# DATASET EXTRACT
_ _ _ _ _ _ _
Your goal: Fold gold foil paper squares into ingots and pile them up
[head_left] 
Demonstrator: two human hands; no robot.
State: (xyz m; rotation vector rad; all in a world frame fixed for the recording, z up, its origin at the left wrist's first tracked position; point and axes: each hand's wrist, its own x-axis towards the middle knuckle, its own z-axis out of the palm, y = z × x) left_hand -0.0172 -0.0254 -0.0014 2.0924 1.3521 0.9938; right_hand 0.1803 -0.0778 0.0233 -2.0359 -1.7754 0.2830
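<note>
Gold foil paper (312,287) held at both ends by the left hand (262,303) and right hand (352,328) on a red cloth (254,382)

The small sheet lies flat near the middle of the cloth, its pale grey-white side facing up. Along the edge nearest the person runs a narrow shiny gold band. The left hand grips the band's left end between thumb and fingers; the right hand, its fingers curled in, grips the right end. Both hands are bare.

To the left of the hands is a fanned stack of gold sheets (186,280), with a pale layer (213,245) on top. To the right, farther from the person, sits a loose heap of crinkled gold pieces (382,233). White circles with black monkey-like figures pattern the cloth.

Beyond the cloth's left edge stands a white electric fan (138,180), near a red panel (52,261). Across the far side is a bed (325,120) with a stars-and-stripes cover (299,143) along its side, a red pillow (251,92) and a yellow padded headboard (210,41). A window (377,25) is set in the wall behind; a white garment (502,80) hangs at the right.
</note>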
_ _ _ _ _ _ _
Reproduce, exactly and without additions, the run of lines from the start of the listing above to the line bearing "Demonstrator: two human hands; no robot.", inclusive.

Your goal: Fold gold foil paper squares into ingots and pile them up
[head_left] 
Demonstrator: two human hands; no robot.

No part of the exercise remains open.